この部分に空白や読点があるのは、単に表記が変だからなのではなくて、たぶんためらいの証です。このとき、主人公の朝までのことが決まったのでしょう。

 

迎えが来ないシンデレラ。


【もしもアフィリエイト】ってなに?


 

物語の中のシンデレラは12時になったらおうちに帰りました。

でもこの曲の主人公は違います。

シンデレラが12時に帰ることも、ガラスの靴を履くことも、きっと処女性の象徴です。

でもこの曲の主人公は12時には帰りません。この主人公は、もう処女のシンデレラとは違うのです。

 

明日 - 笑える - 始めの - 一歩
からだで おしえて 欲しい…ホシイホシイ

 

だから「始めの - 一歩」だし、「からだで おしえて 欲しい」なのです。

乙女座
言葉、にすればする程
意味がない小宇宙。

 

2番のAメロです。「乙女座」は黄道十二宮で処女宮にあたります。乙女座が直接的に貞潔を示すわけではないようですが、処女宮という言葉の響きから、私はどうしても純潔さを感じてしまいます。

愛をよく知る親友とか に は 話せないし、夢みがち。

 

さらに遡って1番Bメロ。
ここに出てくる親友が詳しいのは、「恋」ではなく「愛」です。だからここは、親友との「恋愛」相談のシーンではありません。

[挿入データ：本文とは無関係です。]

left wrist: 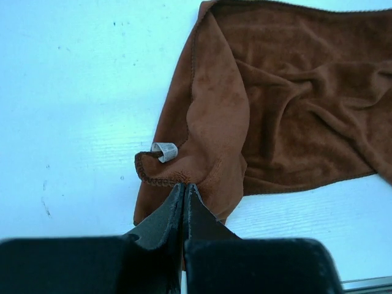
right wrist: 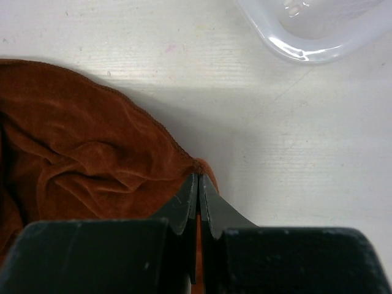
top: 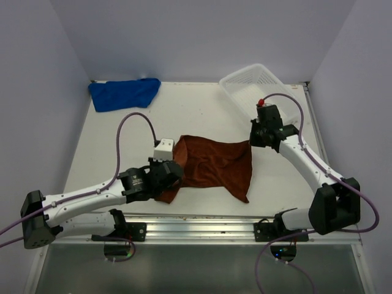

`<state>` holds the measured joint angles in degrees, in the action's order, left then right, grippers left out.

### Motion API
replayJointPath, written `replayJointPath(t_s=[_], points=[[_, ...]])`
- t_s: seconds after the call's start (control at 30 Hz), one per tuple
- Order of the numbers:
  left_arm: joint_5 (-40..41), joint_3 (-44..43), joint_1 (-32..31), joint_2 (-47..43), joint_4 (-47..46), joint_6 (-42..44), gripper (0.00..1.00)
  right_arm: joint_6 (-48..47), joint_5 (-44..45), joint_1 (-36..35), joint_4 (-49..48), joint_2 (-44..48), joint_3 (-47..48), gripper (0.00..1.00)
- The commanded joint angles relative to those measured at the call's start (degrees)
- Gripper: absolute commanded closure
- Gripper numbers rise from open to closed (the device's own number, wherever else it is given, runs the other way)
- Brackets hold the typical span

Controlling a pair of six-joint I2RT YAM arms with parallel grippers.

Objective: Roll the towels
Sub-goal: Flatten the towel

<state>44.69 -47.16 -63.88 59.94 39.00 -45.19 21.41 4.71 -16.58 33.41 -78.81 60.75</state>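
The rust-brown towel (top: pixel 214 162) lies crumpled and partly spread on the middle of the white table (top: pixel 122 141). My left gripper (left wrist: pixel 185 185) is shut on the towel's (left wrist: pixel 294 92) near left hem, beside a small white tag (left wrist: pixel 164 150); in the top view the left gripper (top: pixel 176 170) sits at the towel's left side. At the towel's far right corner is my right gripper (top: pixel 251 143), which the right wrist view shows as the right gripper (right wrist: pixel 199 176) shut on that corner of the brown cloth (right wrist: pixel 86 153). The blue towel (top: pixel 124 93) lies bunched at the back left, away from both grippers.
A white mesh basket (top: pixel 251 82) stands at the back right, just behind the right wrist; its rim (right wrist: pixel 306 52) shows at the top of the right wrist view. White walls enclose the table on three sides. A metal rail (top: pixel 196 223) runs along the near edge.
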Motion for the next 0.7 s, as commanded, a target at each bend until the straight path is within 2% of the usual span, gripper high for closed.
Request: replayJointPath(t_s=[0.0, 0.1, 0.2, 0.43, 0.47, 0.5, 0.53, 0.67], points=[[-0.30, 2.32, -2.20, 1.58, -1.27, -2.80, 1.00, 0.48, 2.85, 0.23, 2.01, 2.16, 1.57, 1.00], [-1.61, 4.70, -7.73, 3.60, -8.91, -0.70, 1.00, 0.39, 2.76, 0.23, 1.84, 2.25, 0.69, 1.00], [-4.43, 5.93, -10.29, 7.72, -15.24, 0.97, 1.00, 0.74, 2.23, 0.14, 1.22, 2.25, -0.72, 1.00], [-7.50, 6.63, -15.31, 16.86, -23.52, 0.81, 1.00, 0.83, 1.36, 0.23, 0.87, 1.99, -2.04, 1.00], [-9.07, 6.99, -15.49, 17.13, -25.54, 0.89, 0.98, 0.83, 0.83, 0.14, 0.78, 1.90, -2.13, 1.00], [-9.70, 7.43, -15.75, 17.22, -26.43, 0.98, 0.86, 0.83, 0.74, 0.23, 0.69, 1.81, -2.39, 1.00], [-10.05, 8.13, -15.93, 17.14, -26.87, 0.55, 0.79, 0.83, 0.57, 0.23, 0.61, 1.81, -2.48, 1.00], [-9.45, 8.22, -16.45, 16.00, -26.00, -0.43, 0.60, 0.92, 0.13, 0.14, 0.25, 1.55, -2.74, 1.00]])
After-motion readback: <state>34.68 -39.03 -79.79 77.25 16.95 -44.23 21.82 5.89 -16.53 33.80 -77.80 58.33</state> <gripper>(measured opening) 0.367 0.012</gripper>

強いて言うなら「性愛」相談です。
「夢みがち」なのは主人公が経験ないからだし、親友に「話せない」のは経験がなさすぎて、突拍子もないことを言ってしまいそうになるからです。

 

段ボール の、中 ヒキコモりっきり

 

「段ボール」とは箱のこと。「ヒキコモりっきり」とはつまり、箱入り娘だっていうことです。

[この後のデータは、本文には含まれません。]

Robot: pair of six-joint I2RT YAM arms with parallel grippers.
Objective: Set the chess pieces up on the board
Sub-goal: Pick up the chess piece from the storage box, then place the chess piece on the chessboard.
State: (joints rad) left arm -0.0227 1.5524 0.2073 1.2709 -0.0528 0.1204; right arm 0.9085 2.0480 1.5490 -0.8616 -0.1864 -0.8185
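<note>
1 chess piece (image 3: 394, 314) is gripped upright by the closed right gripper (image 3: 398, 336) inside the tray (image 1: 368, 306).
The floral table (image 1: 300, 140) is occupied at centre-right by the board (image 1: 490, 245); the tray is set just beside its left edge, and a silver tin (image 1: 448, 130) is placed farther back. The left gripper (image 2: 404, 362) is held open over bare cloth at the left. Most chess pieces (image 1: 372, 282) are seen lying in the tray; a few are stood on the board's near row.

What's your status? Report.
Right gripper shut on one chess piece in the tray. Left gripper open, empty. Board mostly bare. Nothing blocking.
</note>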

「箱入り娘」というと、高貴な階層で育ったような印象になってしまいますが、段ボールなのだからきっともっと、チープで庶民的で、でも男性経験からは離れたような、そういうところで暮らしていたのでしょう。

喪女、に少し近いかもしれません。

 

朝、から 字幕だらけのテレビ

齧り付く夜光虫。

 

最初の連です。

朝になりました。

テレビはきっと、昨日の夜から付けっぱなしだったのでしょう。

「字幕だらけ」に見えるのは、音量が絞ってあったからです。

こうして見ると、サビの部分もなんだかわかった気になります。

 

ええいああ 君から「もらい泣き」
ほろり・ほろり ふたりぼっち
ええいああ 僕にも「もらい泣き」
やさしい・の・は 誰です

 

「もらい泣き」とは、目から涙を流すことではありません。“濡れる”ことです。
私はここまで、歌詞を逆さに読んできました。そこで「ええいああ」のことを考えていたのです。
「ええいああ」逆さにすると「ああいええ」。
ああいええ、きみから。
あいえ、きみから。あいえ、き。  ……!?

 

from  5日と20日は歌詞と遊ぼう。

 

 

この方の解釈・・・すごいですね!!

 

プロの評論家かな?

 

ちなみに作詞は 「一青窈」 です。